Object-Oriented and Visual-Based Localization in Urban Environments.

作者信息

Tsai Bo-Lung, Lin Kwei-Jay

机构信息

Department of Electrical Engineering and Computer Science, University of California, Irvine, CA 92697, USA.

College of Intelligent Computing, Chang Gung University, Taoyuan 333, Taiwan.

出版信息

Sensors (Basel). 2024 Mar 21;24(6):2014. doi: 10.3390/s24062014.

DOI:10.3390/s24062014
PMID:38544277
原文链接:https://pmc.ncbi.nlm.nih.gov/articles/PMC10975017/
Abstract

In visual-based localization, prior research falls short in addressing challenges for the Internet of Things with limited computational resources. The dominant state-of-the-art models are based on separate feature extractors and descriptors without consideration of the constraints of small hardware, the issue of inconsistent image scale, or the presence of multi-objects. We introduce "OOPose", a real-time object-oriented pose estimation framework that leverages dense features from off-the-shelf object detection neural networks. It balances between pixel-matching accuracy and processing speed, enhancing overall performance.
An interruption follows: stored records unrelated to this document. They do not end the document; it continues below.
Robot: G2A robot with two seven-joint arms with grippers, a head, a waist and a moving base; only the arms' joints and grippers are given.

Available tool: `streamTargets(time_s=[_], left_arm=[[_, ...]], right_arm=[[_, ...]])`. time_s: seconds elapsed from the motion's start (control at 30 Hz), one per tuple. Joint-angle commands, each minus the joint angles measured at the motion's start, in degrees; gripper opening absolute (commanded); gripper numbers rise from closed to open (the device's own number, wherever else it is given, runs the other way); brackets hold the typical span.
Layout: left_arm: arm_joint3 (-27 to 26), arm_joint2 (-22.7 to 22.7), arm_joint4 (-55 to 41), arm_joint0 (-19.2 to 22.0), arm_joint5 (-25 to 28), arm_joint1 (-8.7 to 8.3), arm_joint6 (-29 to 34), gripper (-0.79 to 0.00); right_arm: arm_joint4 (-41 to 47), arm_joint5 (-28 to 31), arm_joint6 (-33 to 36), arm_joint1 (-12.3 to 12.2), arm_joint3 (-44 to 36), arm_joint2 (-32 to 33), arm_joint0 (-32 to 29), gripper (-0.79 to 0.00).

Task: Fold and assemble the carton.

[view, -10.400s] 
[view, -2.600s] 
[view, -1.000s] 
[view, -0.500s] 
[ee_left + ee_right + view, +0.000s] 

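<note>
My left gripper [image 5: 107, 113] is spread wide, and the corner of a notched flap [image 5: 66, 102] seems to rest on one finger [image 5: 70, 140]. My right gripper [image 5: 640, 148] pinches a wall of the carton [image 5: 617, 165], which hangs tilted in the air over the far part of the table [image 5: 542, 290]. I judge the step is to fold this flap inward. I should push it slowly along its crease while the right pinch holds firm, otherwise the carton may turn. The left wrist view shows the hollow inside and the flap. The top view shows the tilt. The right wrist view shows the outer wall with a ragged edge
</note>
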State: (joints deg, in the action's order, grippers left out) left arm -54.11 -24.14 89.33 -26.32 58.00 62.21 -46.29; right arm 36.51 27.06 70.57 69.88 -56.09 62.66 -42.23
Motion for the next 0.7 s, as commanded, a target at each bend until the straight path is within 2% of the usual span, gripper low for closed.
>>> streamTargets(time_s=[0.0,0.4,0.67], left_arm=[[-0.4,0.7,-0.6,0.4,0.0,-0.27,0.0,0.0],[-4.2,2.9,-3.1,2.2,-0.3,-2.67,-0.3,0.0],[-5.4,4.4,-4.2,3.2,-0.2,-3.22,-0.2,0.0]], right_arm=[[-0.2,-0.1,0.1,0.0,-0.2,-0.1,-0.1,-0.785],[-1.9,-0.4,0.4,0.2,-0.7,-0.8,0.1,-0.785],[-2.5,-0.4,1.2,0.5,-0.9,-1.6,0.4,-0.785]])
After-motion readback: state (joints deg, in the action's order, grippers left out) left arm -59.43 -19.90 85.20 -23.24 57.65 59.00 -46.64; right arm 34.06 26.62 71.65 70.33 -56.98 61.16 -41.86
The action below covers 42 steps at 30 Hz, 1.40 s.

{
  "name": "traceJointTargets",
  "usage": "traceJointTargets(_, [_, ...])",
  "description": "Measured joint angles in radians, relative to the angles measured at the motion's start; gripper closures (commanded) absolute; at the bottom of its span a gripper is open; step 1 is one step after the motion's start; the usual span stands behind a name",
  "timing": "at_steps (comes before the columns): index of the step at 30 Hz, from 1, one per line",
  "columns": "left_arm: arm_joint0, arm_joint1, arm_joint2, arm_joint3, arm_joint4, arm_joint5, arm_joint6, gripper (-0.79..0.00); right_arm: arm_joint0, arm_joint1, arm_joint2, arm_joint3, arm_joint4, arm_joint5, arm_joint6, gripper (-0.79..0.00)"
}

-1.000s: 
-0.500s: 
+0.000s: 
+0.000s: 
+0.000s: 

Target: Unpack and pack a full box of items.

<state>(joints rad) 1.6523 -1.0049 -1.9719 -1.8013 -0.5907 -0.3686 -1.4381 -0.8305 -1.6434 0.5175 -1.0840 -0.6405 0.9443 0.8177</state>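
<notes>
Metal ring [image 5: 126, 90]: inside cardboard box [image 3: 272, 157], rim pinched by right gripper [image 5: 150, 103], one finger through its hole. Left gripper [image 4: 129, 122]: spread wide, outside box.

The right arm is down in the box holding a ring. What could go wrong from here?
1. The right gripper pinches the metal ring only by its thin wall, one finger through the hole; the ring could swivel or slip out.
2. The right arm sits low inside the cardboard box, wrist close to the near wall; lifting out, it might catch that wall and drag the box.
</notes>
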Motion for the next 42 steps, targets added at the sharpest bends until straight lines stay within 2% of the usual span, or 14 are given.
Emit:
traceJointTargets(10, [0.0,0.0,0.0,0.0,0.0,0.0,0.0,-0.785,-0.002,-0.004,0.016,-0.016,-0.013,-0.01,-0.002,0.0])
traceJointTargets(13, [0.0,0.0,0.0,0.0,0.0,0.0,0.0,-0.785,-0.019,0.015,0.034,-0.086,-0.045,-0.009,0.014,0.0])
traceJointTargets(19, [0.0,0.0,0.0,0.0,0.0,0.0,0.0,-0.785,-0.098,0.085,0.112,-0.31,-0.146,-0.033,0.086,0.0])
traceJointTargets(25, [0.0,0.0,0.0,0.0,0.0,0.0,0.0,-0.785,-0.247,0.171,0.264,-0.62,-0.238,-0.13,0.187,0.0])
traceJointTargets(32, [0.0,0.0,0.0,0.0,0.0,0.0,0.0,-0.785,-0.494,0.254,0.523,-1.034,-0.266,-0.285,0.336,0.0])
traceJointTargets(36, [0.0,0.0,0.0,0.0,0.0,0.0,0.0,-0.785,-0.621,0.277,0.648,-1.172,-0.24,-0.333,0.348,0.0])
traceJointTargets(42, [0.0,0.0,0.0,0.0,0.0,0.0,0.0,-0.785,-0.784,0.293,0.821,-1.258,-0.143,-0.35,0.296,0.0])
When input images share a comparable set of features, their matching accuracy is substantially heightened, while the reduction in image size facilitates faster processing but may compromise accuracy. OOPose resizes both the original library and cropped query object images to a width of 416 pixels. This adjustment results in a 2.4-fold improvement in pose accuracy and an 8.6-fold increase in processing speed. Moreover, OOPose eliminates the need for traditional sparse point extraction and description processes by capitalizing on dense network backbone features and selecting the detected query objects and sources of object library images, ensuring not only 1.3 times more accurate results but also three times greater stability compared to real-time sparse ORB matching algorithms. Beyond enhancements, we demonstrated the feasibility of OOPose in an autonomous mobile robot, enabling self-localization with a single camera at 10 FPS on a single CPU. It proves the cost-effectiveness and real-world applicability of OOPose for small embedded devices, setting the stage for potential markets and providing end-users with distinct advantages.

摘要

在基于视觉的定位中,先前的研究在应对计算资源有限的物联网挑战方面存在不足。主流的先进模型基于单独的特征提取器和描述符,没有考虑小型硬件的限制、图像尺度不一致的问题或多物体的存在。我们引入了“OOPose”,这是一个实时面向对象的姿态估计框架,它利用现成的目标检测神经网络的密集特征。它在像素匹配精度和处理速度之间取得平衡,提高了整体性能。当输入图像共享一组可比的特征时,它们的匹配精度会大幅提高,而图像尺寸的减小有助于更快地处理,但可能会影响精度。OOPose将原始库图像和裁剪后的查询目标图像都调整为宽度416像素。这种调整使姿态精度提高了2.4倍,处理速度提高了8.6倍。此外,OOPose通过利用密集的网络主干特征并选择检测到的查询目标和目标库图像的来源,消除了对传统稀疏点提取和描述过程的需求,与实时稀疏ORB匹配算法相比,不仅确保了结果的准确性提高1.3倍,而且稳定性提高了三倍。除了这些改进,我们还展示了OOPose在自主移动机器人中的可行性,使其能够在单个CPU上以10帧每秒的速度通过单个摄像头进行自我定位。这证明了OOPose对于小型嵌入式设备的成本效益和实际适用性,为潜在市场奠定了基础,并为终端用户提供了明显的优势。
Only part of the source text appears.